Алый, как кровь

22
18
20
22
24
26
28
30

Добродетельные интонации. Элиза почувствовала, что помнит, что она – дочь полицейского.

– Другие их принимали?

– Насколько я знаю, нет. Каспер очень осторожен в том, кому поставлять. Не хочет попасться.

Нет, конечно. Белоснежка могла бы рассказать, что, по крайней мере, парфюмерная мафия была в курсе: некоторые на вечеринке были не под воздействием алкоголя.

– Большая часть гостей начала валить домой уже после полуночи. Хорошие ребятки не хотели быть утром на уроках с похмельем, – усмехнулась Элиза.

Белоснежка не присоединилась к усмешке. Элиза посерьезнела.

– Окей, после я подумала, что было бы разумно выпроводить остальных – те уже слишком опьянели. У меня все смешалось. Воспоминания – туман. Кто-то перепил, кого-то рвало по углам… Кто-то разбил хрустальную вазу и поранился… Начался хаос.
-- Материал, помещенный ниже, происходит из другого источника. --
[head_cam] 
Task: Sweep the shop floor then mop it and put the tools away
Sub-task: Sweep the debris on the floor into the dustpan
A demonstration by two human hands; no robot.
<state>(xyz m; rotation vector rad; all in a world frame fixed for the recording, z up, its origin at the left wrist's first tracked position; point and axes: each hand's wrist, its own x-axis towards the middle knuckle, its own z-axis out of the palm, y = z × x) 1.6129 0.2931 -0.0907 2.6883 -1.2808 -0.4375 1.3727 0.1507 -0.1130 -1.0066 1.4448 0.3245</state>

Я попросила Туукку выбросить пару алкашей во двор.

Элиза опустила кружку на стол. Она ломала ногти. Розовый лак отлетал от их кончиков, руки дрожали от волнения. Белоснежка ничего не сказала. Лучше дать выговориться без наводящих помогающих вопросов. Воспоминания будут более естественными, и никто не развернет их в неверном направлении.

– После двух ушли все, кроме Туукки и Каспера. Мы почти все время торчали здесь, в моей комнате, танцевали и бесились. Нам больше не надо было изображать перед другими, что мы только пили. Потом… Было около трех часов…

Вдруг Элиза замолчала. Сглотнула. Нахмурила брови.

– Я вышла на этот балкон подымить, – продолжала Элиза. – Да, именно так. И тогда я увидела в нашем дворе какой-то странный пакет. Он там был максимум полчаса, потому что я ходила курить каждые полчаса. Вообще я не курю, но на вечеринке обычно тянет.

Опять эти добродетельные нотки и натянутая на лице маска. Белоснежка могла бы восхититься достижением, если бы в этой ситуации ее так это не раздражало.

– И что же ты сделала? – спросила она, не сдержавшись.

Элиза начала теребить молнию с золотым сердечком на своем розовом костюмчике. Она дергала ее вниз ее на пару сантиметров, потом снова тянула наверх. Вниз и наверх. Вниз и наверх. Белоснежка глотнула кофе. Он был мучительно слабым.

– Меня почему-то безумно рассмешил этот пакет. Он так забавно выглядел на снегу. Не могу объяснить. Я была тогда совсем под кайфом. Я оставила ребят на втором этаже, а сама пошла вниз за пакетом. Когда я вернулась, открыла его там, в вестибюле.

Элиза снова сглотнула.

– Сначала я не поняла, что там. Думала – какой-то мусор. Потом достала оттуда одну бумажку и поняла, что это купюра. Она вся была в крови. Весь пакет был набит пятисотками в крови. Мои руки были в крови, когда я рылась в них. Сейчас мне тошно, когда я об этом думаю. А тогда веселило. Тогда мне казалось, что все это безумно здорово.

Элиза уставилась на розовый коврик на черном полу. Чувства менялись на ее лице: от тошноты до презрения, от стыда до страха.

– Я совсем не подумала, почему деньги в крови. Позвала Туукку и Каспера посмотреть. Им тоже стало смешно. Они начали орать, что мы чертовски богаты. Мы тогда еще не посчитали, но в пакете было тридцать тысяч евро. Мы тогда ни о чем не думали. Кроме того, что купюры надо постирать. Мы рассудили, что это нельзя сделать ни у кого дома, так как не получится их высушить, чтобы никто не заметил. Потом Туукка вспомнил о школьной фотолаборатории, куда он ходил на фотокружок. У него была копия ключа отца, и он знал код сигнализации. Тогда это казалось самой мудрой мыслью на земле, – объяснила Элиза и вопросительно посмотрела на Белоснежку. – Понимаешь?

«Нет», – подумала Белоснежка, но не озвучила.